Bahkan hingga sekarang ketika ibuku sudah terambang sakit, merintih dan tak berdaya di atas ranjang biru rumah sakit terus memohon padaku tak mengikuti jejak para penghuji jeruji besi itu. Dia bahkan rela mati jikalau uang yang digunakan untuk menyembuhkannya adalah hasil korupsi. Aku pun menggenggam erat petuah ibuku itu.

Hari ini jadwalku untuk membesuk ibu di rumah sakit. Aku ingin mengetahui kondisi terakhirnya ketika ia telah divonis menderita penyakit kanker payudara. Aku sangat kasihan ketika harus melihat ia terus menyeret penderitaanya hingga ke ruang perawatan. Apalagi dia adalah satu-satunya keluarga yang kumiliki karena anak tunggal dan ayah telah meninggal lama karena kanker otak. Sementara sanak saudara lainnya entah ke mana perginya.

“Pak, Ibu Ambar itu ibu Anda?” tanya seorang dokter pria berpakaian seragam putih rapi bersih ketika melihat aku berjalan menuju ruang ibuku dengan tergesa-gesa. Ya, dia pasti sudah tahu karena aku telah sering mengunjungi ibuku sejak masuk seminggu kemarin.
“Benar. Bagaimana kondisinya sekarang?”
“Begini Pak, ibu Anda harus segera dioperasi karena kondisinya makin kesini makin tak karuan. Jika tidak segera dilakukan,” dokter itu diam sejenak dan aku menahan napas khawatir pada ibu. “Saya khawatir ibu Anda tak akan selamat,”

Aku mendesah. Menundukkan kepala. Aku tak tahu harus bagaimana. Mengingat biaya operasi itu sangatlah mahal. Tak cukup meski terus kukorek kantongku sedalam-dalamnya. Aku hanya seorang pegawai biasa yang bergaji minim. Membiayai ibu masuk ke rumah sakit tanpa operasi saja terasa sudah berat. Hmmm, Akhhhh.

“Dok, nanti aku hubungi lagi soal biaya operasinya,” kataku lalu segera berjalan menuju ruang perawatan ibuku.

Sehabis dari menjenguk ibu. Segera kutinggalkan rumah sakit menuju kantor. Ketika tiba, seorang pria berperawakan rendah, badan gemuk besar dan dengan kumis tebalnya merangkai di atas bibir berdiri di depan pintu tempat kerjaku.

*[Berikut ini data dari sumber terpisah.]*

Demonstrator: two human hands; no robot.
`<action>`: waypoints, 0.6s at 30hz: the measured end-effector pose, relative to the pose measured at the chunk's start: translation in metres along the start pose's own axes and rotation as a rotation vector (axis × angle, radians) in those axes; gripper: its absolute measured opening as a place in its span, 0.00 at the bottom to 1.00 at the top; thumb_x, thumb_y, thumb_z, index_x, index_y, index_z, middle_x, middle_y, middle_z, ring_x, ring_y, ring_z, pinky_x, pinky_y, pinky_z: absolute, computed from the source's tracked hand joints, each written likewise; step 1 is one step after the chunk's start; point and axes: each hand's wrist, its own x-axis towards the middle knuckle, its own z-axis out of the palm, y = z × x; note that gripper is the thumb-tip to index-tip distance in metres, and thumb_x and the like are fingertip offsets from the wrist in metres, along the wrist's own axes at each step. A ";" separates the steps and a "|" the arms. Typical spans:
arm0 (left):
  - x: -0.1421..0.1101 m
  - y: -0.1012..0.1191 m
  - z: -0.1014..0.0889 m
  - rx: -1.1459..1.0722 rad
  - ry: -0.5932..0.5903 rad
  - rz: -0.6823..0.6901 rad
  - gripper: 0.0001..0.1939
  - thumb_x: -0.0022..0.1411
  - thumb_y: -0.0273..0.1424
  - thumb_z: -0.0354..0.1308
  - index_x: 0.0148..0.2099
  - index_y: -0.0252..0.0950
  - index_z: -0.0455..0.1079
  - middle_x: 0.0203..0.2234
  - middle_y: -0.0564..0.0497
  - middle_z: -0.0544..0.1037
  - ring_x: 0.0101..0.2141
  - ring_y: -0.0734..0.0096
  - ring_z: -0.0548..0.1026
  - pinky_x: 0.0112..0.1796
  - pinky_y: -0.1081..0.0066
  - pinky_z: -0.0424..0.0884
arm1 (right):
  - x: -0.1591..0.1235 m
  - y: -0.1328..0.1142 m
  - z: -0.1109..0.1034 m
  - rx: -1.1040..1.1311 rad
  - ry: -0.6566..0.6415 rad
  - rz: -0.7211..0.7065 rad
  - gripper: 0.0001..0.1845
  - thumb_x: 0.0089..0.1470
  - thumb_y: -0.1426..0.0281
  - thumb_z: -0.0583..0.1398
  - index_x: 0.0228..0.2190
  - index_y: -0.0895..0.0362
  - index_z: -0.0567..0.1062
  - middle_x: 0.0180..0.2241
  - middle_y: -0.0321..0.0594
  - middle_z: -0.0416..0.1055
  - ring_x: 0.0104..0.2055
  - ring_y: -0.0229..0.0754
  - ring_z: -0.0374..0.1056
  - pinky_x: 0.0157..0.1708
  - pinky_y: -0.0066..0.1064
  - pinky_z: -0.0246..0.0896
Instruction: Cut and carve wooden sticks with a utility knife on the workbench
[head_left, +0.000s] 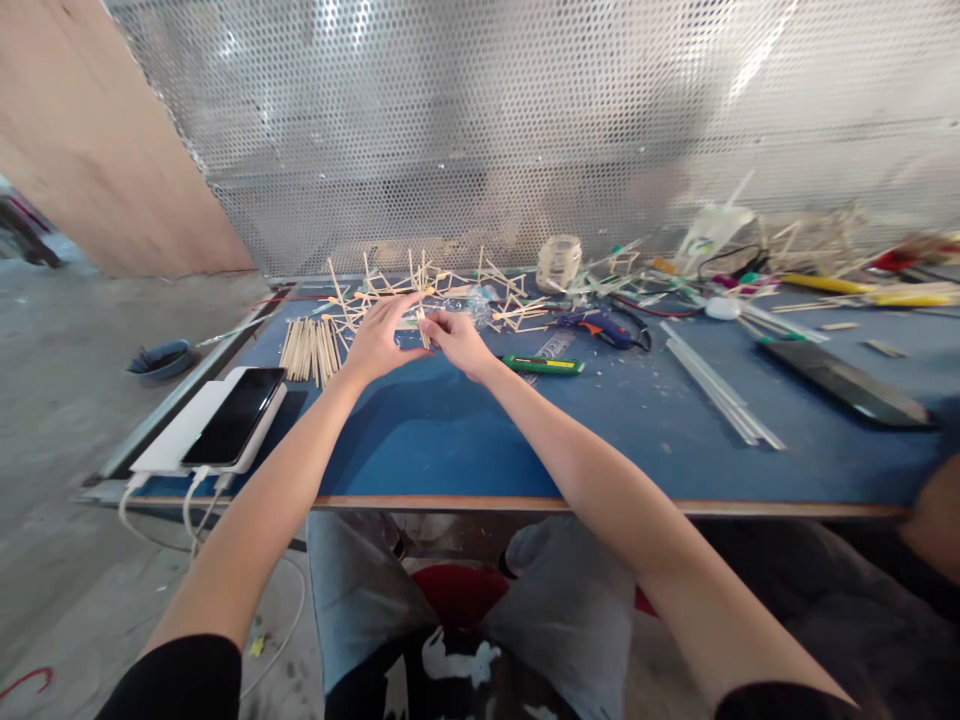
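My left hand (381, 335) and my right hand (461, 342) meet above the blue table top (420, 430), fingers pinched together on a short wooden stick (423, 328) held upright between them. Just behind the hands lie glued stick frames (420, 285). A bundle of loose wooden sticks (309, 348) lies to the left of my left hand. A green utility knife (543, 365) rests close to my right wrist.
A phone on a white power bank (225, 420) sits at the left table edge, cables hanging. A blue glue gun (604, 325), a glass jar (559, 262), clear glue sticks (720, 385), a dark tablet (844, 380) and clutter fill the right. A perforated metal screen (525, 120) backs the table.
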 end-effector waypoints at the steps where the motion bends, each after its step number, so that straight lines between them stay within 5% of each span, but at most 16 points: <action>1: 0.000 0.000 0.001 0.002 0.001 0.007 0.43 0.55 0.48 0.69 0.68 0.44 0.59 0.60 0.45 0.72 0.60 0.55 0.68 0.62 0.54 0.63 | 0.000 0.000 0.001 0.002 0.009 -0.002 0.24 0.56 0.47 0.60 0.30 0.56 0.71 0.22 0.31 0.61 0.25 0.34 0.54 0.26 0.30 0.51; 18: -0.003 -0.004 0.003 0.013 0.043 0.026 0.40 0.58 0.42 0.69 0.68 0.45 0.58 0.57 0.47 0.76 0.58 0.60 0.73 0.60 0.56 0.69 | -0.001 -0.002 0.000 0.028 0.056 0.022 0.26 0.53 0.45 0.61 0.33 0.58 0.76 0.22 0.32 0.63 0.26 0.34 0.54 0.26 0.29 0.51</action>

“Pak, ada yang bisa saya bantu?” tanyaku segera menghampirinya dan menyuruh masuk dan duduk.

Ia pun duduk di atas kursi yang telah tersedia di depan meja kerjaku. Tubuhnya lalu merasuk ke dalam kursi itu. Karena badan besar yang dimilikinya membuat kancing bawah kemejanya terlepas. Aku tersenyum kecil tapi tetap bersikap hormat padanya.

Dia menghela napas dan mengambil ancang-ancang untuk berbicara. “Pak, saya butuh surat tanah itu dikerjakan secepatnya. Seseorang yang mengaku pemilik tanah itu ingin menggusurku. Jadi, kalau perlu saya akan tambahkan beberapa uang,” ungkapnya dan menyodorkan amplop putih tebal ke atas meja.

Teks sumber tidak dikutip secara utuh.